- **INSTRUCTIONS FOR THE TASK**:
Return each line of the records below that contains the word "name".

- **RECORDS SHOWN**:
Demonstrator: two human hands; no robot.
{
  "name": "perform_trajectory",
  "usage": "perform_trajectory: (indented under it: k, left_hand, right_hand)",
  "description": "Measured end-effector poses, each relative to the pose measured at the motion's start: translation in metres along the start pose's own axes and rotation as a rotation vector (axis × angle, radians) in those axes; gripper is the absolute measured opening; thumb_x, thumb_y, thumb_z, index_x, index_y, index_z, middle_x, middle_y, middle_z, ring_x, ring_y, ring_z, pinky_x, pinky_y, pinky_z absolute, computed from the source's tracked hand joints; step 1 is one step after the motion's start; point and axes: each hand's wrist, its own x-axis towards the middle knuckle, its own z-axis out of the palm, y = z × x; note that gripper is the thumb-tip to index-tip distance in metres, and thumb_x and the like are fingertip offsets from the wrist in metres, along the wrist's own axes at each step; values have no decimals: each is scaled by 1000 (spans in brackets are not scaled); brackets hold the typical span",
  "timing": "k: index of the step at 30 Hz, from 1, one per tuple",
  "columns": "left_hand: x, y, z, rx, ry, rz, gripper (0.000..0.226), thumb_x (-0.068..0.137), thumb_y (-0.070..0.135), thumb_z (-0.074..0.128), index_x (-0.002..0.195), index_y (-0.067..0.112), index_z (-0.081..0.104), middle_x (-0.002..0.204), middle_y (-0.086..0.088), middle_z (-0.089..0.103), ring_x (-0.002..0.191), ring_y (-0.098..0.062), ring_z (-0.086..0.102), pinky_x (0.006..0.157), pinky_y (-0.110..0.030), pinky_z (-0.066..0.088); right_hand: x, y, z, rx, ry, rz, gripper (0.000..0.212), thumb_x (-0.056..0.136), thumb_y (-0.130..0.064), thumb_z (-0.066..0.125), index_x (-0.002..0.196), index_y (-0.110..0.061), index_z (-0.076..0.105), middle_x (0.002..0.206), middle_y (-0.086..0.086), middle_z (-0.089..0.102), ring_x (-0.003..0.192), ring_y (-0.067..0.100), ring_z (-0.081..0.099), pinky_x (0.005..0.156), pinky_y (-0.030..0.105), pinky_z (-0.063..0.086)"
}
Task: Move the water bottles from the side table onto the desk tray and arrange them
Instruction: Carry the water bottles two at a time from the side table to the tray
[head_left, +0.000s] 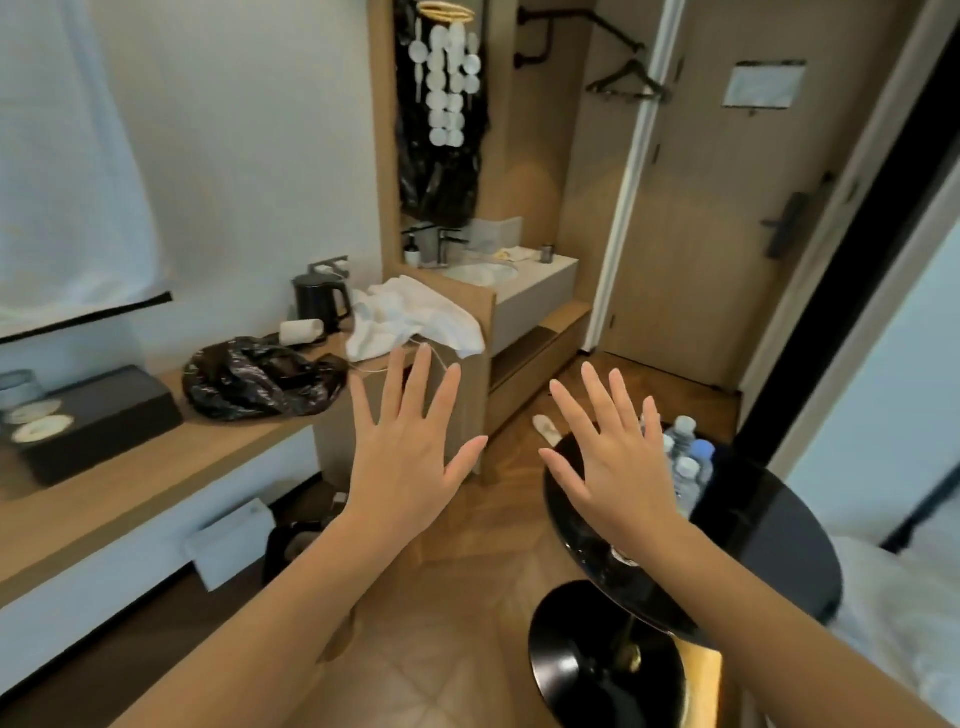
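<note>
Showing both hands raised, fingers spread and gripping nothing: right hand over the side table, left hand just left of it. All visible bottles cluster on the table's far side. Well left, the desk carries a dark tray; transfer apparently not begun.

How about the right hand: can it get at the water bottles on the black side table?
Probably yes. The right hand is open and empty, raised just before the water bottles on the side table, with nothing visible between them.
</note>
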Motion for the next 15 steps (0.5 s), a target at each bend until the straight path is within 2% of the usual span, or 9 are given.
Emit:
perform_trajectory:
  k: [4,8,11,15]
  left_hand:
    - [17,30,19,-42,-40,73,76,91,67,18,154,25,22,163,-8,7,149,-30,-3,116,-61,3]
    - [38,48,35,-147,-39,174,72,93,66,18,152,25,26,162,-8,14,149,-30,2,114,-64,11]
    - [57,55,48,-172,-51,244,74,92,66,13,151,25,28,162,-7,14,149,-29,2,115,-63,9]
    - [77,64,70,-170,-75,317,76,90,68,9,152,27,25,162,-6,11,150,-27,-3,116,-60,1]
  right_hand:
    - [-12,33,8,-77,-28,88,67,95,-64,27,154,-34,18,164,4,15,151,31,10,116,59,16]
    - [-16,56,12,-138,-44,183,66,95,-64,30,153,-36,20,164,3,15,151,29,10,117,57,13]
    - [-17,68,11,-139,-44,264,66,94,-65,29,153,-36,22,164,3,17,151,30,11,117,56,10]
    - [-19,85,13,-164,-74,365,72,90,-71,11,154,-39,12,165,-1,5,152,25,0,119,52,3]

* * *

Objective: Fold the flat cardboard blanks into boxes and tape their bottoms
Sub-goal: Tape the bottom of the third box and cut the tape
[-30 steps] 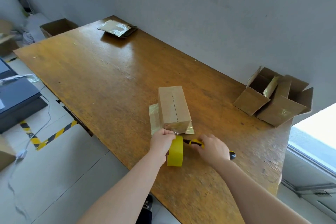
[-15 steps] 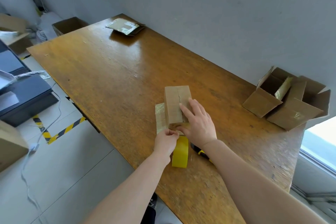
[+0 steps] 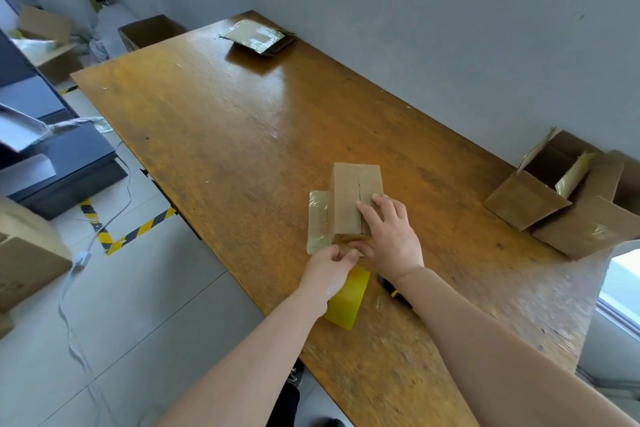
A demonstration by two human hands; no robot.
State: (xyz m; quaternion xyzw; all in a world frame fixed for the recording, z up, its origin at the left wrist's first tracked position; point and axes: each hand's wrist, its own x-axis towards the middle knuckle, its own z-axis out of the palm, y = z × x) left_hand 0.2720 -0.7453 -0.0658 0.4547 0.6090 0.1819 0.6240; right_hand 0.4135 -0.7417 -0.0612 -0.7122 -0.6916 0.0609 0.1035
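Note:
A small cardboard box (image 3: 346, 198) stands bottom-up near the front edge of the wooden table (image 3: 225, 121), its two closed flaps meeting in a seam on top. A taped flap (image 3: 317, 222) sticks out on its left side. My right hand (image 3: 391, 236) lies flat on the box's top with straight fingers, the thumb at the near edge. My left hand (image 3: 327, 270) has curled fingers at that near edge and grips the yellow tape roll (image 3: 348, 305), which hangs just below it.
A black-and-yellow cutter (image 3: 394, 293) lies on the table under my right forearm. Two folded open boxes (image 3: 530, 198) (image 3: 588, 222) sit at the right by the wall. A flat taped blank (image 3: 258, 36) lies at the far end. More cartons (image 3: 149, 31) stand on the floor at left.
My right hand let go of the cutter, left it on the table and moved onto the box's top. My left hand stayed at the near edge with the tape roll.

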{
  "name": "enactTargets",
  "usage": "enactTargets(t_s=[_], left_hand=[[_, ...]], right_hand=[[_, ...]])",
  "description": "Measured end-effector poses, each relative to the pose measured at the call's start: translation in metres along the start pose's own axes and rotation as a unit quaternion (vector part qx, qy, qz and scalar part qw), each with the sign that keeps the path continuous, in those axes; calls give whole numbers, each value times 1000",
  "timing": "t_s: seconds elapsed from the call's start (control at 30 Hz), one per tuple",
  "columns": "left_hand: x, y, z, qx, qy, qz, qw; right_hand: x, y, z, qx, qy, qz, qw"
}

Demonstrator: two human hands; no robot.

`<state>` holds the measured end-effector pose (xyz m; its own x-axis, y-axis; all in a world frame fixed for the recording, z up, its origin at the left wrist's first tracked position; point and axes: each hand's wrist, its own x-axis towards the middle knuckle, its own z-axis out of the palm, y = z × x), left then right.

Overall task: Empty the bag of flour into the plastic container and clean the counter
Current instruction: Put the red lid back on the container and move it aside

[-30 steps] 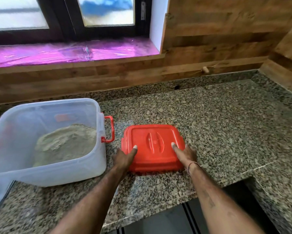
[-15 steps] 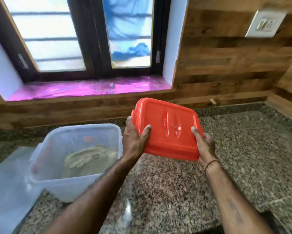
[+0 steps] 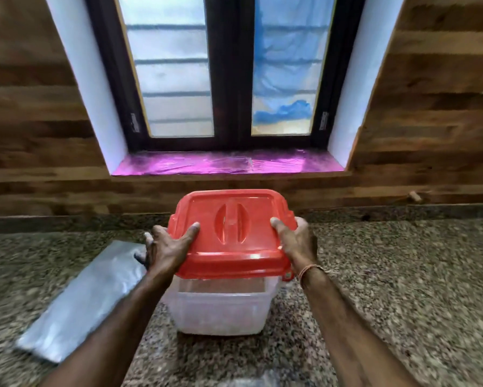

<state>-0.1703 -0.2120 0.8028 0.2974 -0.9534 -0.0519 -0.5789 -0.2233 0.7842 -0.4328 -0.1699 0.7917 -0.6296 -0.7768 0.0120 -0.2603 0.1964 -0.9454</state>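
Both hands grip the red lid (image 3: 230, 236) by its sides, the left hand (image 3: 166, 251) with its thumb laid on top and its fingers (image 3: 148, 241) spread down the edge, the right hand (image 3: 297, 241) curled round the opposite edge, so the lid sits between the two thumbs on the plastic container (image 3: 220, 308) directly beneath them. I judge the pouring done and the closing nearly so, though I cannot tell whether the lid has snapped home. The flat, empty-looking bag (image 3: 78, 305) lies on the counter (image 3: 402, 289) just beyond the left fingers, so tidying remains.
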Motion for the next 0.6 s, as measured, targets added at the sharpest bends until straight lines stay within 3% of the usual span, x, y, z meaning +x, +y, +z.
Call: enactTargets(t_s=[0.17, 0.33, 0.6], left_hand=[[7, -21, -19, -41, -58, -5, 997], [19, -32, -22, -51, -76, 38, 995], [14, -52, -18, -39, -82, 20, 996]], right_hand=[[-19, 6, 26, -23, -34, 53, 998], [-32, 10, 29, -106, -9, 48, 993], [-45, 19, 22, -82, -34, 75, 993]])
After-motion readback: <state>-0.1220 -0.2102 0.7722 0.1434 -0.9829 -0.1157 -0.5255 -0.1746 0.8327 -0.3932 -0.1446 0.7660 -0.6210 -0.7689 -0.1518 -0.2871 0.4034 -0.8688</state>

- **EXPECTED ANSWER**:
  "name": "perform_trajectory",
  "name": "enactTargets",

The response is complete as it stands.